■ Action item:
Among the lines of the material, copy those that hold the string "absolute".

══ Exercise materials

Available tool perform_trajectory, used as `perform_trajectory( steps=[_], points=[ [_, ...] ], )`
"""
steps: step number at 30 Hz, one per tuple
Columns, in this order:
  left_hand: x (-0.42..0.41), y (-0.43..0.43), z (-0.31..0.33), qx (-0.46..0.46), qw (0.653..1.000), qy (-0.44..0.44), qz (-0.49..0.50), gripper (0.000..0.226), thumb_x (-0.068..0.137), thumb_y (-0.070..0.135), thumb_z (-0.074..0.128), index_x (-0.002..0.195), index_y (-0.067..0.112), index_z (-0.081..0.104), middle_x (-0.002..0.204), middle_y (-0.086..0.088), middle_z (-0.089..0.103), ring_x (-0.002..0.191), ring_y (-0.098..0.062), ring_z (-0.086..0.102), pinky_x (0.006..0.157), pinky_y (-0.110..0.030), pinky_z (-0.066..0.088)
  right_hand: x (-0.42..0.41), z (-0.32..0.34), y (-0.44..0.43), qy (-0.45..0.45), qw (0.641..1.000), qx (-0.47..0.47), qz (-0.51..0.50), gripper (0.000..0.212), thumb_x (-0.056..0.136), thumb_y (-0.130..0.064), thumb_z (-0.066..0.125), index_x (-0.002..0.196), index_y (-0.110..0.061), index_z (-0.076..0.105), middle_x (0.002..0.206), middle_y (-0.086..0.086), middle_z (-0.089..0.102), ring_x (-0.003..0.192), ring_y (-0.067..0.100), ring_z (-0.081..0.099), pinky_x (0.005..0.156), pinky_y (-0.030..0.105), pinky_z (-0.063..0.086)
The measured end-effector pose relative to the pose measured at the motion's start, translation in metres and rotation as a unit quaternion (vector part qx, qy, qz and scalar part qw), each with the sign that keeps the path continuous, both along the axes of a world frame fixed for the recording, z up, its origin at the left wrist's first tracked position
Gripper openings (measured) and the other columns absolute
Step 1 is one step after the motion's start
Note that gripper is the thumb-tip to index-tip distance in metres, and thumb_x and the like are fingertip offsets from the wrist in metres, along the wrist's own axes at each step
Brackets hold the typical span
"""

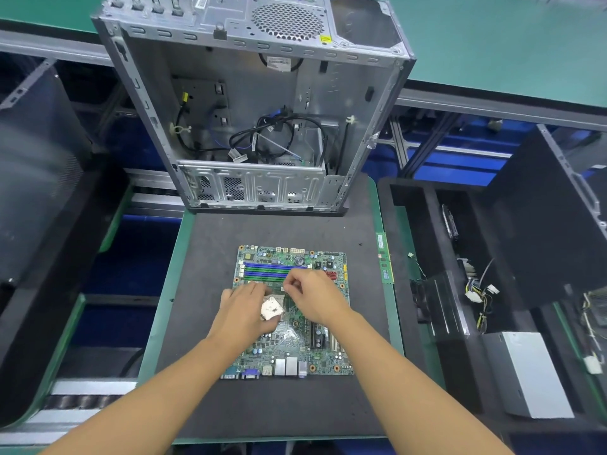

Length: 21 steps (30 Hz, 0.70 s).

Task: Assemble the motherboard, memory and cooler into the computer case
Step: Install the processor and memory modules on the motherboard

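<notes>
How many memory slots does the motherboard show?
4 memory slots, side by side at the motherboard's far end: blue, green, blue, green. The right hand partly covers them.

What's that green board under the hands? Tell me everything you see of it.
The motherboard is a green circuit board lying flat on the dark mat, before the open case. Blue and green memory slots cross its far side, silver ports line its near edge, a square processor sits centrally. The left hand rests on it; the right hand curls near the slots.
</notes>
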<state>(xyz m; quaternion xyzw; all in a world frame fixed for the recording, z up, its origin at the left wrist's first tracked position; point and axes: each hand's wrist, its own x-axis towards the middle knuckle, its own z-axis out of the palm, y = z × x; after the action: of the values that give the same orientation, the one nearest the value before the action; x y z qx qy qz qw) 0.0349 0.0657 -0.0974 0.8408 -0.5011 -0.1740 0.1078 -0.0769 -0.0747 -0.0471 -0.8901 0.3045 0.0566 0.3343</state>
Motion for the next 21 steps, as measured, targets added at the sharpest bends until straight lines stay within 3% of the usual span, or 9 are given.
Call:
perform_trajectory(
  steps=[5,8,11,17,21],
  points=[
    [-0.007,-0.002,0.004,0.038,0.998,-0.058,-0.001,0.051,0.085,0.069,0.047,0.119,0.031,0.047,0.108,0.015,0.063,0.106,-0.014,0.055,0.087,-0.033,0.031,-0.001,0.0,0.001,-0.004,1.0,0.002,-0.002,0.013,0.103,-0.022,0.055,0.105,-0.017,0.067,0.083,-0.011,0.056,0.08,0.012,0.054,0.07,0.027,0.041],
    [0.002,0.003,0.005,0.012,0.999,-0.02,-0.029,0.065,0.079,0.079,0.047,0.123,0.032,0.046,0.09,0.015,0.056,0.097,-0.012,0.055,0.088,-0.034,0.034,-0.001,0.0,0.0,-0.007,1.0,0.003,-0.001,0.014,0.104,-0.023,0.055,0.106,-0.017,0.067,0.085,-0.011,0.057,0.082,0.013,0.054,0.071,0.028,0.042],
    [0.021,0.01,0.005,-0.006,0.994,0.055,-0.091,0.074,0.072,0.073,0.064,0.133,0.036,0.046,0.112,0.017,0.047,0.108,-0.007,0.046,0.096,-0.033,0.034,0.0,0.0,0.0,-0.005,1.0,0.004,-0.001,0.014,0.104,-0.023,0.054,0.106,-0.017,0.067,0.086,-0.01,0.058,0.083,0.014,0.054,0.072,0.029,0.043],
    [0.028,0.014,0.0,-0.042,0.989,0.042,-0.133,0.047,0.078,0.057,0.07,0.121,0.038,0.061,0.106,0.023,0.04,0.107,-0.003,0.042,0.092,-0.031,0.031,0.001,0.002,0.001,-0.001,1.0,0.005,-0.001,0.015,0.104,-0.022,0.053,0.108,-0.016,0.067,0.09,-0.006,0.063,0.083,0.016,0.057,0.075,0.033,0.05],
    [0.021,0.01,-0.004,-0.052,0.993,0.047,-0.094,0.039,0.077,0.053,0.07,0.112,0.038,0.06,0.103,0.028,0.04,0.105,-0.002,0.044,0.089,-0.027,0.025,0.001,0.004,0.002,0.0,1.0,0.005,0.002,0.015,0.104,-0.021,0.053,0.107,-0.015,0.067,0.093,-0.004,0.064,0.086,0.017,0.058,0.079,0.036,0.052]
  ],
)
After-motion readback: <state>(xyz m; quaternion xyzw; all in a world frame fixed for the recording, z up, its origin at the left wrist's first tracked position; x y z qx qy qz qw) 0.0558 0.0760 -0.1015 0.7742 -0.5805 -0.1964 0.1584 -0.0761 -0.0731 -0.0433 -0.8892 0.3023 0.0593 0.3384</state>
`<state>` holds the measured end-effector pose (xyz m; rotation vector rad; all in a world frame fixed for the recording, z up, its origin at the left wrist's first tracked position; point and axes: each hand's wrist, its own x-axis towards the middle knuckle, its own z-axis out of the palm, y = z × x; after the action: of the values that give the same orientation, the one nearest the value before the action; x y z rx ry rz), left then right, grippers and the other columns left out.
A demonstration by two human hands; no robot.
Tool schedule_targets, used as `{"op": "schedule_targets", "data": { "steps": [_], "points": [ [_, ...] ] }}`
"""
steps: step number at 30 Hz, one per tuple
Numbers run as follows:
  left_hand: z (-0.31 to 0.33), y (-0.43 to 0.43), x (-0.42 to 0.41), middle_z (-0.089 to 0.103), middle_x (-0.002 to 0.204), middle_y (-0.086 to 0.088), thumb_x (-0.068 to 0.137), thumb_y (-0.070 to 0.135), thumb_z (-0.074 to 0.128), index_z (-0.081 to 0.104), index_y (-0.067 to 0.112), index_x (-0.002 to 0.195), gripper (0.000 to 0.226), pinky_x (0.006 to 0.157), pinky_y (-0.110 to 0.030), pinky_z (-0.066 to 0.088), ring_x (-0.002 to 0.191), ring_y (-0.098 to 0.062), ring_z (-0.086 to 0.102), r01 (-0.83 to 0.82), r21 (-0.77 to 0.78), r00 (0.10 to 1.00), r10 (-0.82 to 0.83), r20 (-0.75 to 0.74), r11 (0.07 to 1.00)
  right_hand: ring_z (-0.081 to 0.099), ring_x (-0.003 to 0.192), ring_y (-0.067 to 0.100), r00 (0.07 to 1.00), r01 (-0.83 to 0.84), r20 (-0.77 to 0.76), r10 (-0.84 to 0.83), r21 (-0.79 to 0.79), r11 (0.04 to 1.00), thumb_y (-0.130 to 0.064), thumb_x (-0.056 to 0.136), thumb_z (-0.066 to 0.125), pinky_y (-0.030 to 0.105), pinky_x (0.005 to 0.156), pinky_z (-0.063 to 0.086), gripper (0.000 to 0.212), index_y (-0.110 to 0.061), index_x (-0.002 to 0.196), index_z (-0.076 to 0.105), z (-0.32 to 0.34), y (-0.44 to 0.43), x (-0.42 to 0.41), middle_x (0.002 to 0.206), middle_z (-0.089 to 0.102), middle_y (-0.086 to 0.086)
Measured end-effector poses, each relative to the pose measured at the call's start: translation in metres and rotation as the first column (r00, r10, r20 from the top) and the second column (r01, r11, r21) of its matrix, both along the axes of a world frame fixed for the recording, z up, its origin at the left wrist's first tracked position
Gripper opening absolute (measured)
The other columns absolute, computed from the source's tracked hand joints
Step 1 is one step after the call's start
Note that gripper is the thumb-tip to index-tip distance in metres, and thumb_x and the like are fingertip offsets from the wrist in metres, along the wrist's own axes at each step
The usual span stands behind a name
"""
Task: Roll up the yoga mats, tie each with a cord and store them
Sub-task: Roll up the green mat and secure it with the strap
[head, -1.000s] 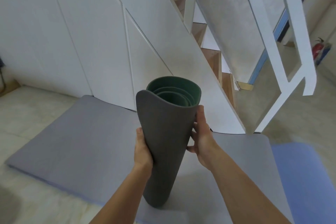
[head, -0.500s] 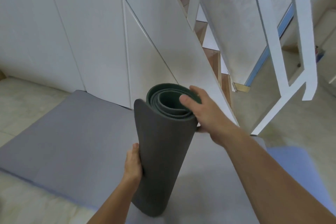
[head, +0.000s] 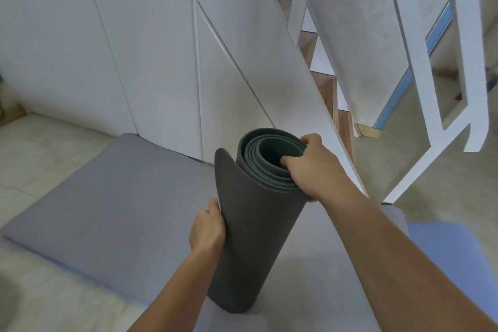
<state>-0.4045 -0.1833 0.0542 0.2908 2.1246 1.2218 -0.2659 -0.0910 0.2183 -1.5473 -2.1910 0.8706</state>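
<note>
Matting of pale grey (head: 107,197) lay flat on the floor tiles (head: 40,148) at the left, against the white panelled wall (head: 80,48). My left hand (head: 207,226) was curled round the side of the rolled dark mat (head: 256,245), just under its loose outer flap. That roll stood on end on the grey matting, leaning slightly, green coils showing on top. My right hand (head: 315,170) clasped its upper rim, thumb hooked inside the coils. Farther right lay a blue mat (head: 444,250), near the white stair rail (head: 420,62).

White panelled wall (head: 134,48) runs beneath wooden stairs (head: 327,94), a white railing (head: 420,62) above pale floor tiles (head: 40,159).
</note>
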Motion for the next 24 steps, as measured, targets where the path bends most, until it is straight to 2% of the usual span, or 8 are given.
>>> {"op": "schedule_targets", "data": {
  "steps": [3,5,9,11,13,16,19,24],
  "points": [
    [0.076,-0.005,0.017,0.072,0.101,0.004,0.087,0.081,0.025,0.068,0.022,0.106,0.075,0.098,-0.045,0.047,0.104,-0.02,0.063,-0.062,0.412,0.973,-0.037,0.227,0.909,0.053,0.117,0.024,0.998,-0.063,-0.023,0.067,0.153,0.986,-0.042,0.1,0.045,0.041,0.097,0.05,0.054,-0.031,0.149,0.026,-0.005,-0.011,-0.008,0.142,0.042,0.003],
    [0.12,-0.008,0.018,0.074,0.088,0.011,0.085,0.077,0.038,0.069,0.025,0.103,0.063,0.083,-0.036,0.049,0.093,-0.01,0.067,0.066,0.524,0.979,-0.156,0.13,0.849,0.039,0.135,0.023,0.987,-0.154,0.002,0.158,0.258,0.954,-0.048,0.102,0.038,0.043,0.108,0.039,0.054,-0.032,0.152,0.025,-0.008,-0.022,-0.016,0.154,0.03,-0.003],
    [0.147,-0.01,0.002,0.076,0.079,0.008,0.095,0.056,0.051,0.071,0.023,0.097,0.039,0.066,-0.032,0.048,0.075,-0.009,0.07,0.132,0.491,0.966,-0.224,0.133,0.861,-0.005,0.152,0.017,0.912,-0.391,0.254,0.322,0.306,0.868,-0.055,0.103,0.014,0.05,0.123,0.001,0.058,-0.033,0.157,0.012,-0.001,-0.031,-0.022,0.165,0.005,-0.011],
    [0.151,-0.009,-0.003,0.074,0.079,0.009,0.101,0.043,0.048,0.07,0.023,0.101,0.03,0.072,-0.035,0.051,0.078,-0.01,0.067,0.174,0.437,0.947,-0.272,0.171,0.882,-0.015,0.151,0.013,0.84,-0.511,0.376,0.391,0.306,0.803,-0.06,0.1,0.007,0.05,0.121,-0.008,0.062,-0.036,0.157,0.004,0.005,-0.03,-0.02,0.165,-0.005,-0.014],
    [0.156,-0.011,-0.006,0.07,0.101,0.005,0.099,0.043,0.052,0.07,0.023,0.113,0.03,0.093,-0.05,0.05,0.1,-0.019,0.062,0.187,0.396,0.936,-0.286,0.207,0.899,-0.016,0.15,0.011,0.789,-0.575,0.439,0.431,0.275,0.771,-0.06,0.1,0.007,0.05,0.122,-0.007,0.063,-0.035,0.157,-0.001,0.009,-0.03,-0.019,0.164,-0.01,-0.014],
    [0.156,-0.012,-0.015,0.066,0.118,-0.001,0.096,0.041,0.056,0.073,0.024,0.112,0.03,0.098,-0.067,0.043,0.113,-0.029,0.058,0.184,0.384,0.914,-0.301,0.271,0.905,-0.017,0.15,0.011,0.757,-0.587,0.47,0.453,0.186,0.788,-0.05,0.104,0.013,0.052,0.122,-0.004,0.058,-0.034,0.157,-0.004,0.011,-0.028,-0.023,0.164,-0.014,-0.012],
    [0.157,-0.014,-0.019,0.064,0.121,0.0,0.097,0.038,0.052,0.074,0.023,0.109,0.029,0.096,-0.069,0.043,0.116,-0.03,0.057,0.188,0.375,0.906,-0.308,0.291,0.908,-0.018,0.149,0.011,0.746,-0.589,0.478,0.463,0.152,0.793,-0.048,0.105,0.013,0.053,0.121,-0.006,0.058,-0.033,0.157,-0.006,0.011,-0.027,-0.025,0.164,-0.016,-0.011],
    [0.156,-0.018,-0.02,0.067,0.118,0.008,0.099,0.04,0.044,0.074,0.032,0.108,0.032,0.09,-0.063,0.051,0.112,-0.026,0.059,0.325,0.321,0.915,-0.382,0.131,0.889,-0.017,0.15,0.011,0.755,-0.605,0.475,0.453,0.236,0.76,-0.064,0.098,0.009,0.047,0.123,-0.005,0.07,-0.03,0.157,-0.005,0.005,-0.038,-0.016,0.164,-0.015,-0.011]
  ]
}}
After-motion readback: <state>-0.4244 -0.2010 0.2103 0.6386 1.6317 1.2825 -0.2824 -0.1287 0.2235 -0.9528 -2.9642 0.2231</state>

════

■ Task output:
Gripper openings (measured) and the other columns absolute
Gripper opening absolute (measured)
The other columns absolute, computed from the source's tracked hand joints

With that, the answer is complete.